Hortung: Nur wenige Wörter sind in der Wirtschaftssprache derart negativ belegt wie dieses. Für Keynesianer alter Prägung stellt die Geldhortung sogar die Quelle allen Übels dar: Von den «Animal spirits» verlassen, bunkern verängstigte Investoren in Krisenzeiten ihre liquiden Mittel und stürzen damit die Volkswirtschaft in die «Liquiditätsfalle» – mit fatalen Konsequenzen für Beschäftigung und Konjunktur.
Ob diese Geschichte Wirtschaftskrisen zutreffend beschreibt, darüber werden noch Generationen von Makroökonomen streiten. Auf alle Fälle wurde das Thema «Geldhortung» seit einer Bekanntgabe von Apple zu Jahresanfang von vielen Medien aufgegriffen. Der Elektronikkonzern hatte seinen Bargeldbeständen mit 137 Mrd. $ angegeben, was international einen Spitzenwert darstellt. Apple ist damit nicht allein. Viele andere Grosskonzerne wie etwa China Electric, Microsoft, Toyota oder Volkswagen sitzen auf Barreserven im zweistelligen Milliardenbereich. Genug für Paul Krugman, den Wirtschaftskolumnisten der New York Times, um den zaghaften Aufschwung in Frage zu stellen.
In den USA beschränkt sich die Anhäufung von Liquidität nicht auf wenige Multis: Laut der amerikanischen Zentralbank haben die liquiden Bestände aller nicht-finanziellen Unternehmen – also Banken ausgenommen – im dritten Quartal 2012 mit 1,7 Billionen Dollar einen neuen Höchststand erreicht. Aussagekräftiger als die absoluten Zahlen sind aber die relativen Vergleiche. Und diese machen deutlich, dass die liquiden Mittel nicht erst infolge der Krise stiegen.

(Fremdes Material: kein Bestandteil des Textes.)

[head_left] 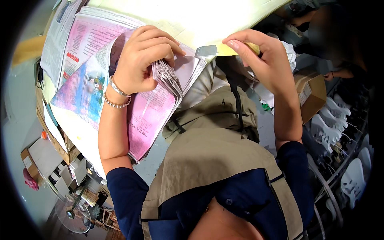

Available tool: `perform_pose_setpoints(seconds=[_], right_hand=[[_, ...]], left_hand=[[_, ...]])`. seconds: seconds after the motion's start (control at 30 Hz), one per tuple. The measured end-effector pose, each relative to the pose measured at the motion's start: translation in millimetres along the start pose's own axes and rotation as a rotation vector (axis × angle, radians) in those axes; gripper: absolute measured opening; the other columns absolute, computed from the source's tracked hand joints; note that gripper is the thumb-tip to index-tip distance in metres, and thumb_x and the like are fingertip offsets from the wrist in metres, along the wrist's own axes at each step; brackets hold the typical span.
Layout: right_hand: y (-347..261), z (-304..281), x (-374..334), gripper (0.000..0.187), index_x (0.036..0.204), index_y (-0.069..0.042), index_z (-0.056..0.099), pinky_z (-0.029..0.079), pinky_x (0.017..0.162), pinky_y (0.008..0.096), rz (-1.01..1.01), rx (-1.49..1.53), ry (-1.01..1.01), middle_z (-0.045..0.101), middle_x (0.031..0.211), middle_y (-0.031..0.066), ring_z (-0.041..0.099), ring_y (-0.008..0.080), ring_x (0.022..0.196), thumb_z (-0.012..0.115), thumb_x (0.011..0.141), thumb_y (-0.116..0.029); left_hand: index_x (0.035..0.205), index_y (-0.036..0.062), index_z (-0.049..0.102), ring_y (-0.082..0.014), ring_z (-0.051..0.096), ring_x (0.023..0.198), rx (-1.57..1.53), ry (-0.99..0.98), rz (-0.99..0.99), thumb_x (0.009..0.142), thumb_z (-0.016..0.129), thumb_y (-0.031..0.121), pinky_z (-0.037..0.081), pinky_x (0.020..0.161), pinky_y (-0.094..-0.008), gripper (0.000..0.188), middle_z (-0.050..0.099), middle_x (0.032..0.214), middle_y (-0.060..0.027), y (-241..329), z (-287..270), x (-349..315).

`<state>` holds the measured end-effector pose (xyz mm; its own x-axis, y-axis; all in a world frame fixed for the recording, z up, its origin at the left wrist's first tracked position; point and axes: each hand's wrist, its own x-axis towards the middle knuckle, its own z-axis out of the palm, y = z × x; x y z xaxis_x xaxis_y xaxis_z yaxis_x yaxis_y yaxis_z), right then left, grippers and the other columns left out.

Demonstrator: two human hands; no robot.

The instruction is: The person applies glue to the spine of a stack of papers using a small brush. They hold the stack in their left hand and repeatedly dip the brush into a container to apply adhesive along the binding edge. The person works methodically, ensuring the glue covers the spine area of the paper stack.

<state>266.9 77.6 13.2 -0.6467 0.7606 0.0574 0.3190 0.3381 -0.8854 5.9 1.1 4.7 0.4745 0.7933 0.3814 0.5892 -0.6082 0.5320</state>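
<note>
My left hand (140, 58) is curled over a thick stack of newspaper sheets (150, 116), its fingers closed round the bent-up edges. The sheets are pink and grey with print, and one colourful blue-and-pink page (86, 90) lies folded over at the left. To the right, past the table's edge, my right hand (262, 56) is raised with thumb and index fingertips close together. Whatever may be between those fingertips is too small to make out. Between the hands, a small flat grey piece (206, 51) sits at the table's edge, beside a yellow strip (234, 49).
More newspapers (58, 40) lie at the table's far left. The pale table (192, 16) is brightly lit. A cardboard box (314, 96) and several white hangers (326, 132) on a rack stand at the right. A fan (72, 214) is at lower left. Another person's hand (330, 76) shows at far right.
</note>
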Motion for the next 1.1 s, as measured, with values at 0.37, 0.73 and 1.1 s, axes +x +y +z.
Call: perform_pose_setpoints(seconds=[0.37, 0.73, 1.1], right_hand=[[22, -18, 62, 0.025, 0.098, -0.003, 0.069, 0.035, 0.051, 0.0199, 0.0, -0.048, -0.519, 0.058, 0.07, -0.0034, 0.044, 0.0049, 0.058, 0.059, 0.095, -0.025], [23, -4, 49, 0.02, 0.096, -0.006, 0.07, 0.032, 0.045, 0.0184, 0.147, 0.102, -0.606, 0.053, 0.061, -0.0048, 0.043, 0.0014, 0.052, 0.061, 0.094, -0.023], [-12, 75, -15, 0.017, 0.094, 0.0, 0.069, 0.046, 0.046, 0.0236, 0.329, 0.421, -0.651, 0.065, 0.067, 0.006, 0.056, 0.0082, 0.051, 0.061, 0.091, -0.015]], left_hand=[[0.071, 0.0079, 0.053, -0.0274, 0.058, 0.086, -0.043, -0.005, -0.062, 0.055, 0.054, 0.003, 0.041, 0.085, -0.0357, 0.016, 0.067, 0.092, -0.0039, 2, 4, 2], [0.069, 0.0074, 0.054, -0.0273, 0.058, 0.086, -0.044, -0.05, -0.074, 0.071, 0.052, 0.056, 0.041, 0.082, -0.0378, 0.048, 0.068, 0.093, -0.0081, -10, 9, -4], [0.068, 0.0065, 0.053, -0.0215, 0.049, 0.076, -0.661, 0.149, -0.104, 0.08, 0.07, 0.035, 0.041, 0.074, -0.0332, 0.035, 0.052, 0.074, -0.0059, -30, 5, -15]])
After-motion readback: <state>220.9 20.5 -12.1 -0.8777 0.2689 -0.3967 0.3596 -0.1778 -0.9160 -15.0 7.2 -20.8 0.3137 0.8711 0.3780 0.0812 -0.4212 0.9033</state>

Eine neue Studie des FED von St. Louis zeigt, dass die nicht-finanziellen Unternehmen bereits seit 1990 einen Anstieg des Verhältnisses der flüssigen Mittel zum gesamten Eigenkapital verzeichnen – die Quote stieg seither von 5% auf mehr als 12%. Hinter dieser Entwicklung kann deshalb nicht nur die Sorge um die Konjunktur stecken. Nicht zu unterschätzen sind die steuerlichen Gründe. Viele der international tätigen US-Konzerne häufen liquide Mittel in Form einbehaltener Gewinne im Ausland an. Würden sie diese in die USA zurückführen, müssten sie sie mit einem hohen Satz versteuern. Die amerikanische Tiefzinsphase nach der kurzen Rezession von 2001 und ab 2008 dürfte ebenfalls eine Rolle gespielt haben. In beiden Zeiträumen stieg die Kurve der flüssigen Mittel in Prozent des Eigenkapitals besonders stark an.
Und wie sieht es in der Schweiz aus? Eine in der Öffentlichkeit wenig beachtete SNB-Statistik offenbart Erstaunliches: Das Verhältnis flüssiger Mittel zur Bilanzsumme der nicht finanziellen Unternehmen ist seit 2002 von 30% auf unter 20% gefallen. Mit fast 20% ist dieses Verhältnis aber noch immer wesentlich höher als in den USA. Die Ursachen dafür sind schwierig auszumachen. Mehrere empirische Studien bestätigen zwar, dass die Schweizer Unternehmen international überdurchschnittlich viel flüssige Mittel besitzen, liefern aber kaum hinreichende Erklärungen dafür. Möglicherweise hat die gegenüber den USA etwas restriktivere Kreditvergabe einen nicht unwesentlichen Einfluss.
Aber was auch immer für den aussergewöhnlichen Verlauf verantwortlich ist: Dass das Verhältnis der flüssigen Mittel zur Bilanzsumme nach der Wirtschafts- und Finanzkrise kaum zugenommen hat, sollte die Verfechter der Liquiditätsfallen-Theorie freuen. Offensichtlich ist das Vertrauen der Schweizer Unternehmen in die Zukunft der Schweiz intakt.